**WHAT IS BEING ASKED:**
This exercise calls for a copy of every line in the listing below that carries the word "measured".

**COLLECTED MATERIAL:**

□ □ □ □

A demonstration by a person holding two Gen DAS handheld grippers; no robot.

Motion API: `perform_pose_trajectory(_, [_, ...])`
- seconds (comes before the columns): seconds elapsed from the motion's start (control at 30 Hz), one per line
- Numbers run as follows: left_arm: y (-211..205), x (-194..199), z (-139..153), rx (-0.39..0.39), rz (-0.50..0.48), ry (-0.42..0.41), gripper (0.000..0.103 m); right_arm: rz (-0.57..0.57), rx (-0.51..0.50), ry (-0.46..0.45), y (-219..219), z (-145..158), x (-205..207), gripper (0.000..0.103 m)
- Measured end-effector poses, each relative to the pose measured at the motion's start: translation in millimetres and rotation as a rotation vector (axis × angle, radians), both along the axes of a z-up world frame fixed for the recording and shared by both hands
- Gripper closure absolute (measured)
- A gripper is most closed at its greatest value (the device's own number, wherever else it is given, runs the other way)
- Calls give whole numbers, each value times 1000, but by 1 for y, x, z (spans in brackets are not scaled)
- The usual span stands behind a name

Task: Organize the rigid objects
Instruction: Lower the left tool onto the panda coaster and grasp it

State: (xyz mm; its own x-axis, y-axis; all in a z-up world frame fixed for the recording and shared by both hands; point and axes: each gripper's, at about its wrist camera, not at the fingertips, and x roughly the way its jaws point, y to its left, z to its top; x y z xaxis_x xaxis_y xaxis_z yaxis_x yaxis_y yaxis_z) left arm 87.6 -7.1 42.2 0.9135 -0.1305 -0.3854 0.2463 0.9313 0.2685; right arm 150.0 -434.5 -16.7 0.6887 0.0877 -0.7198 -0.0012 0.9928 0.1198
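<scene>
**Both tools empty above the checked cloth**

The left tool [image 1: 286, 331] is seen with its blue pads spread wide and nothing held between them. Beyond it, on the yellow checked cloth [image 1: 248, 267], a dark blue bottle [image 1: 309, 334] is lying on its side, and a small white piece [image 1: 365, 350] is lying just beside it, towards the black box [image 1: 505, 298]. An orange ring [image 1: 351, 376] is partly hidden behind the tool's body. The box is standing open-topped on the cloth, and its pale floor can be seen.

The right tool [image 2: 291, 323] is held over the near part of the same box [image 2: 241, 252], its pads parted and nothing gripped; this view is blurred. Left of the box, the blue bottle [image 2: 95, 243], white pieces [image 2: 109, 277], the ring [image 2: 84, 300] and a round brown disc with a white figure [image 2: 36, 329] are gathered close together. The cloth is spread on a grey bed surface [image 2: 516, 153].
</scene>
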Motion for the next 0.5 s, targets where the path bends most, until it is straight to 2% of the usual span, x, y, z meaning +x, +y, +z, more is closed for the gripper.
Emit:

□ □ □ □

**FINISHED EXERCISE:**
- Measured end-effector poses, each relative to the pose measured at the motion's start: translation in millimetres and rotation as a rotation vector (axis × angle, radians), both along the axes of a z-up world frame fixed for the recording and shared by both hands
- Gripper closure absolute (measured)

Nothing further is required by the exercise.